Chapter 6-15 and the end

January 6, 2010

 

Chapter 6-15 (p.49-116)

Kevin and the other boys let Sadie go home but she must clean the walls by rights. In the Protestant’s area the anticipation is very big because the 12th comes nearer and nearer. All the children work to get money to buy the decoration for the glorious twelfth but Sadie also starts working on new tricks. At night she goes to the McCoys house and printed these words on the table: ‘ King Billy is here, long live King Billy’. But Kevin stands still in the doorway and observes her. Sadie sees him timely and runs away. Sadie hides under a wall and because she can’t get home.
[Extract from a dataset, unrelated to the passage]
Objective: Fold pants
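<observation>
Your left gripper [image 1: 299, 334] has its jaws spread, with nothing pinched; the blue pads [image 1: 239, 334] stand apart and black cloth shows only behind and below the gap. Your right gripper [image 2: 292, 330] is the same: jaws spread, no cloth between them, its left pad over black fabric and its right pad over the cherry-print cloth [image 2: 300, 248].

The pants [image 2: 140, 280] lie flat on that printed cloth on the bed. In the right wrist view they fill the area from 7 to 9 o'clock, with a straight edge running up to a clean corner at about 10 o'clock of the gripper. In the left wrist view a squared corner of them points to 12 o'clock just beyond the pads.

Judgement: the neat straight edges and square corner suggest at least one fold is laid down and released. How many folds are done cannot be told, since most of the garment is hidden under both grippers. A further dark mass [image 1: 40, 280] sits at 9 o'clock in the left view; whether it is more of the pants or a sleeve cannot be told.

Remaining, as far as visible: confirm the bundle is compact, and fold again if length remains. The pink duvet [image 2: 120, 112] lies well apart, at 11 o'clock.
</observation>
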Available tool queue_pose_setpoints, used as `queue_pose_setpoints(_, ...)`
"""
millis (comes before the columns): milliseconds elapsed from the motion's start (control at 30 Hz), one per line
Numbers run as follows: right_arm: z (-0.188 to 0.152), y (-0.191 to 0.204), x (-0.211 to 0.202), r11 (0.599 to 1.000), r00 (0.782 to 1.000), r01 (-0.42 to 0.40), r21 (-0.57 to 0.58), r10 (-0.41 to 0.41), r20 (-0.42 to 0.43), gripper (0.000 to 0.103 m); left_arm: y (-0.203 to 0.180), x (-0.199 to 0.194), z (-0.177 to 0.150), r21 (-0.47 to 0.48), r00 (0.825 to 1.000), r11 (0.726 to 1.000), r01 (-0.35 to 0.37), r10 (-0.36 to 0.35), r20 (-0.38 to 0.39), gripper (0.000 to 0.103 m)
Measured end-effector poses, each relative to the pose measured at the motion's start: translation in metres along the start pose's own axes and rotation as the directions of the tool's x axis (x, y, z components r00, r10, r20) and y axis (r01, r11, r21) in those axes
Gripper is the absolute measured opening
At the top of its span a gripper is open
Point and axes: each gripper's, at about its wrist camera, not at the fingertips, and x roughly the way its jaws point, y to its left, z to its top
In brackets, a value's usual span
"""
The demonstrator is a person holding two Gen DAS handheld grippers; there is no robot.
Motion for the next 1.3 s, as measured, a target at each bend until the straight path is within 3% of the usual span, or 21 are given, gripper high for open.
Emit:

Kevin and other guards look at the her the whole night with their torches. Then at home they don’t know where Sadie is. Tommy and his friends look for her but there is no sign of her. Tommy believes that she was going to Kevin. He says that he has not seen her but Brede tells that she was here last night and messed the kitchen. But Kevin and his friends don’t knon where she is now. Then Kevin and Brede search Sadie and find her in an old house. She must clean the kitchen table at Kevins house and then she can go home. When they bring Sadie home, two policeofficers and Sadie’s family come and catch them. Sadie says that the Catholics kidnapped her, but Kevi shouts that he hasn’t done anything. So the conflict begins. The policeofficer want to clear the situtation but without succes…

The conflict starts !

Chapter 16 & 17 (p.117-121)

The second last chapters descirbes the conflict between Catholic and Protestant teenagers. In this conflict Kevin’s sister Brede gets a brick thrown to her head. Brede is a gentle hearted young catholic girl, who doesn’t want to end up by a kitchen sink, but at the same time tries to please and serve everyone.

Sadie and Tommy run through the Cathlics, and the make two revelations (=Offenbarung) about themselves. They really do care about Kevin and Brede, even though they are Micks (Catholics). The other thing they realize that they could just as easily have thrown the brick, or been hit by it. And when Brede is out of danger after an emergeny operation, on the twelfth of July, Tommy and Sadie take Kevin to a trip to the beach.

The message of this book:

There are still problems between different religions and sometimes people try to solve that by fights.

Joan Lingard shows in the novel that violence leads to nothing. Sonner or later something will happen, which will make people think of their wrong behaviour and then they will fell sorry for that.

My own opinion:

It is interesting to read this book. I haven’t known much about the conflict between those two religions so there were a lot of aspects, which i have never thought about, but make me think about afterwards.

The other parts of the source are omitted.